The Labour Party’s shadow chancellor John McDonnell made a call for the socialist transformation of Britain in a speech in Brixton at the weekend.
He said: “Socialism is about the redistribution of power. The next election is not just going to be a lot of Labour MPs getting into power, we have got to have the concept that we as a community are in power.
“You can only transform the state if you have the power to do it. We need to build a social movement and then make sure we have the resources to tackle the problems.”
McDonnell was at a conference entitled Building Left Power, organised by the Labour left in the Dulwich and West Norwood constituency in the Loughborough Community Centre.
He spoke alongside Ted Knight, the Lambeth council leader of the 1980s, who led the council in a bitter confrontation with the Tory government of the time. Knight’s Lambeth was in alliance with the Greater London Council under the leadership of Ken Livingstone, whose deputy was John McDonnell.

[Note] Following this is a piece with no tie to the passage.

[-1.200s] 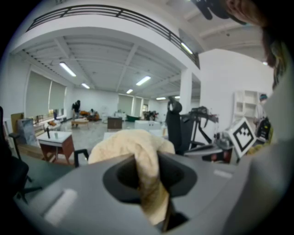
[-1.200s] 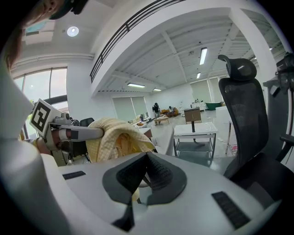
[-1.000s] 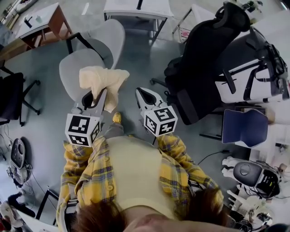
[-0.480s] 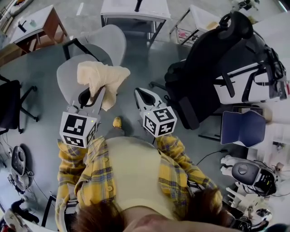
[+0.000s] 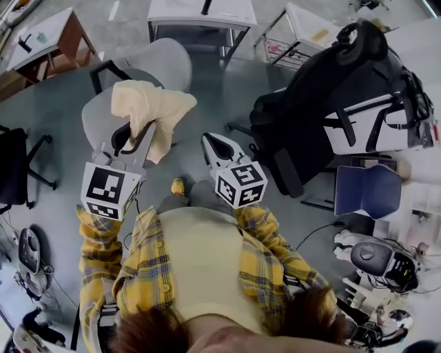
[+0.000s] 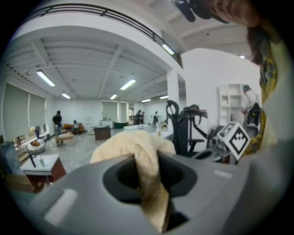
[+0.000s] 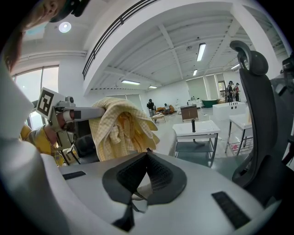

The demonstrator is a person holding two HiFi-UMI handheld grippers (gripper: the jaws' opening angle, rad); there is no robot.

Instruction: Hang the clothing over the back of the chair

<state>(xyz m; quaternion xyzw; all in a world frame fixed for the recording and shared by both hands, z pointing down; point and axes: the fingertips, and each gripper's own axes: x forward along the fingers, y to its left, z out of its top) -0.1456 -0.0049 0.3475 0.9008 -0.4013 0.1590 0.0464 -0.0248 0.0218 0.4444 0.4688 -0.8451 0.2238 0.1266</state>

“When Labour went into power at the GLC, the whole community went into power,” McDonnell said. “This is what we will do again now – reclaim the power in the community.”
Ted Knight is still a leading voice in the local Labour Left. He told the conference that Lambeth council was failing to resist the current Tory government’s cuts. “We reject what they call resistance. They had a consultation to ask people where the £43 million cuts should fall. They were asking: ‘tell us which of your neighbours should suffer the cuts’.
“We are demanding that Labour councillors should actually lead the people who elected them. You get rid of a government by mobilising a movement against them, not by just asking them to stop. We have got to build that movement.”
The conference discussed opposing Lambeth housing policies, especially the demolition and regeneration of its estates, and its current plan to close five children’s centres as part of the cuts. Delegates also discussed the intrusion of the private sector into local government, education, and the NHS.